Do you want to see some "good" video of these leisurly,
climate-controlled habitats?  Not very natural, I'm sure
you'd agree.  How about some close-ups of the individuals
who live in these habitats?  Is this what you would call a
life of leisure if you lived in it?  Parasites?  Hah!
Nothing compared to oozing skin infections, mutilated bodies
and hobbled legs.  Artificial insemination - wow, sounds
like life on a tropical island!  How kind of a death is it
when your body still has life in it - all it needs is access
to some water to rehydrate it - but instead, as a prisoner,
your're tossed onto the "deadpile" with the heat of rotting
bodies beneath you further dehydrating you?
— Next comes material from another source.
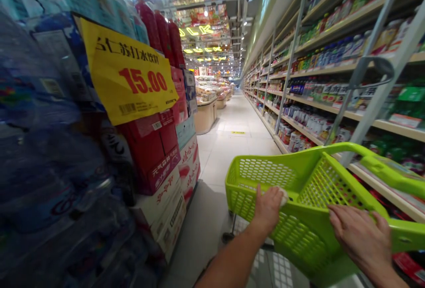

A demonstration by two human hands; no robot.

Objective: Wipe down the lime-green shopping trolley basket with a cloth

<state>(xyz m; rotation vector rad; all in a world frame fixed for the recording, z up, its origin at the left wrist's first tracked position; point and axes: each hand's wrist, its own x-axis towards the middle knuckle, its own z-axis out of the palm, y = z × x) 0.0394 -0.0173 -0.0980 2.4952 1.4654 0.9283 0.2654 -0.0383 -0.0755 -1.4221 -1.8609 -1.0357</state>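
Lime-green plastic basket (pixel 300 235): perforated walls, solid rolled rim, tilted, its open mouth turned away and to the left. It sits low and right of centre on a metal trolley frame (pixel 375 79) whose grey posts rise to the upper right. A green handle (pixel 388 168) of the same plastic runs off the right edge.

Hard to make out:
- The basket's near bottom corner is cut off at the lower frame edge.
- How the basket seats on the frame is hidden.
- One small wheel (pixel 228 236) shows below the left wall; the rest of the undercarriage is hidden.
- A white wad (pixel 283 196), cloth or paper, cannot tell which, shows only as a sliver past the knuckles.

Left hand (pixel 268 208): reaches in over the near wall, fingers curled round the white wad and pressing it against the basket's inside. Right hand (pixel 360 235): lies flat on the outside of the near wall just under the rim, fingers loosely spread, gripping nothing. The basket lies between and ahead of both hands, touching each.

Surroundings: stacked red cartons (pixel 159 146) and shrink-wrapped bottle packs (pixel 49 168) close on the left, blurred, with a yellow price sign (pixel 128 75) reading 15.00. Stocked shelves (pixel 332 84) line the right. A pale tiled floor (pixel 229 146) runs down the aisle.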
The desperation of these pictures is what the vegetarian
movement is about.  Serfdom lies behind the walls and fences
that we build to house our "food", and behind the walls in
our minds that label it a life of leisure.  Serfdom lies
within our own species'  intellect that is too flawed to
learn to control its own population, which would eliminate
the need for agriculture.  When our species crashes, as we
cruelly make ourselves extinct, it will be interesting to
see if our descendants evolve into vegetarians.  I will be
smiling up out of my scattered pile of dust and through
every organism of which I become part.  I became paleo for
health reasons and because the facts of evolution are out of
my control in my blip of time.  Do I become a slave when I
respect every animal that becomes my flesh and go out of my
way to make certain it was not treated like those noted
above?  (Who would want to eat an animal with all that
sickness in it anyway?) Or am I freed from the burden of
guilt of taking a life as precious as my own?